National oil and gas conglomerate PTT Plc says it's feeling pressure from the US-China trade war as disruptions to supply chains for resins complicate the group's plastics business.
PTT is responding by cutting operating costs and enhancing efficiency.
Chief operating officer Auttapol Rerkpiboon said the impact of the trade conflict has gradually spread to several PTT subsidiaries, particularly petrochemicals and oil refining.
The plastic resin in olefins and aromatics supply chains is a fundamental raw material for everyday-use plastic for packaging, film, fibres, building materials and textiles.
Mr Auttapol said PTT is trying to keep operating costs lean under the group's operating excellence plan for the six mainstream subsidiaries: PTT Exploration and Production Plc, PTT Global Chemical Plc, Thai Oil Plc, IRPC Plc, PTT Oil and Retail Business Plc and Global Power Synergy Plc.
He said the firms are collaborating by consolidating transport among crude oil, refined oil and biofuels.
"We have faced several difficulties over the last 25 years, from the 1997 Asian financial crisis to the 2007 subprime crisis and the great flood of 2011," Mr Auttapol said.
The plan does not have a specific target for how much costs should be cut, but he said the group last year gained an additional margin of 10 billion baht by controlling costs.
In the long term, the group is considering pivoting to producing higher-grade plastics for auto and electrical parts, as well as engineering plastic.

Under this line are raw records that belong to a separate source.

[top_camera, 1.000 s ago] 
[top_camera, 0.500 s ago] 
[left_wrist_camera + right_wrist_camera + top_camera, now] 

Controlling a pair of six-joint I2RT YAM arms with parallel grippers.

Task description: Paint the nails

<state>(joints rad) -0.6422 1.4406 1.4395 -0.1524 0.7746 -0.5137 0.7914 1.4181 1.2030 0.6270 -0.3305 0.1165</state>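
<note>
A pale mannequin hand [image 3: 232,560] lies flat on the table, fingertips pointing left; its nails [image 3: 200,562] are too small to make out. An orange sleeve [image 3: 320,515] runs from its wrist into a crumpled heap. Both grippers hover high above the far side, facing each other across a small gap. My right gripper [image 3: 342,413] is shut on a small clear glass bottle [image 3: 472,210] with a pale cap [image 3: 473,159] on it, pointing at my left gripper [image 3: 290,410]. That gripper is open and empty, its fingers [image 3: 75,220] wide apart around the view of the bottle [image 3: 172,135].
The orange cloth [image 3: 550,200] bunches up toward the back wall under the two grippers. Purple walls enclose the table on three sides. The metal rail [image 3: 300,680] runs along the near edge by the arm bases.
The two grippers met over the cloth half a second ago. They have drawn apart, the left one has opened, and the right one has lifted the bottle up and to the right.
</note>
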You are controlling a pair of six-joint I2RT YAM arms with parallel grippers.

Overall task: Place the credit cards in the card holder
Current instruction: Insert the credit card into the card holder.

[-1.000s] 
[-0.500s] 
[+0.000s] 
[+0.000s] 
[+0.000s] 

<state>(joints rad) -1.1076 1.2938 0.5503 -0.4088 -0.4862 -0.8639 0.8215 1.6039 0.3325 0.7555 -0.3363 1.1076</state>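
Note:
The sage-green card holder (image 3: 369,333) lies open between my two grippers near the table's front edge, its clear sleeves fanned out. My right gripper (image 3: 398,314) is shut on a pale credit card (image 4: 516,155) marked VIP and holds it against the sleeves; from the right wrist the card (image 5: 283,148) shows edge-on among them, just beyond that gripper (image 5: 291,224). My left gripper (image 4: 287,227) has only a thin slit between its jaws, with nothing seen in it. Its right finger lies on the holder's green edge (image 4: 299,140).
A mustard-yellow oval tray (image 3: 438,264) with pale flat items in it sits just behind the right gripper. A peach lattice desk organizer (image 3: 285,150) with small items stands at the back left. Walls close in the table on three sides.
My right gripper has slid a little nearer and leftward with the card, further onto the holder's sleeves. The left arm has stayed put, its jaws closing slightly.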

Mr Auttapol said PTT is considering adding more non-oil revenue -- from subsidiary Amazon Coffee, restaurants and ready-to-eat food -- to offset the very low retail margins of oil.
PTT subsidiary IRPC reported that the trade war would narrow the margins of finished products and raw material prices.
The quickest measure to mitigate the issue is to promote competitiveness from inside the country, said Nidcha Jirametthanakij, senior executive vice-president at IRPC.
Gross profit from the integrated oil refinery segment dropped to US$5.70 per barrel at the end of the first quarter this year, down from $7.10 quarter-on-quarter and $7.60 year-on-year.
Petrochemicals' gross integrated profit margin at the end of March was $1.90 per barrel, down sharply from $5.90 quarter-on-quarter and $5.40 year-on-year.
Last year, IRPC directly exported plastic pellets to China at 20% of annual output, but the impact from the trade war will increase the figure this year.
Mrs Nidcha said another quick measure is to monitor when Chinese exporters move their production bases out of China to avoid the high US tariffs. IRPC will approach those exporters for purchase orders.
This year the company will continue ongoing projects and investments to improve production facilities, revamp oil refining processes and upgrade IT systems to reduce operating costs.
Over the past three years, IRPC has spent $40 million on its Catalyst Cooler Project to improve the oil refining process and could increase margins by a further $0.30 per barrel. The commissioning operation would be done in the second half of this year.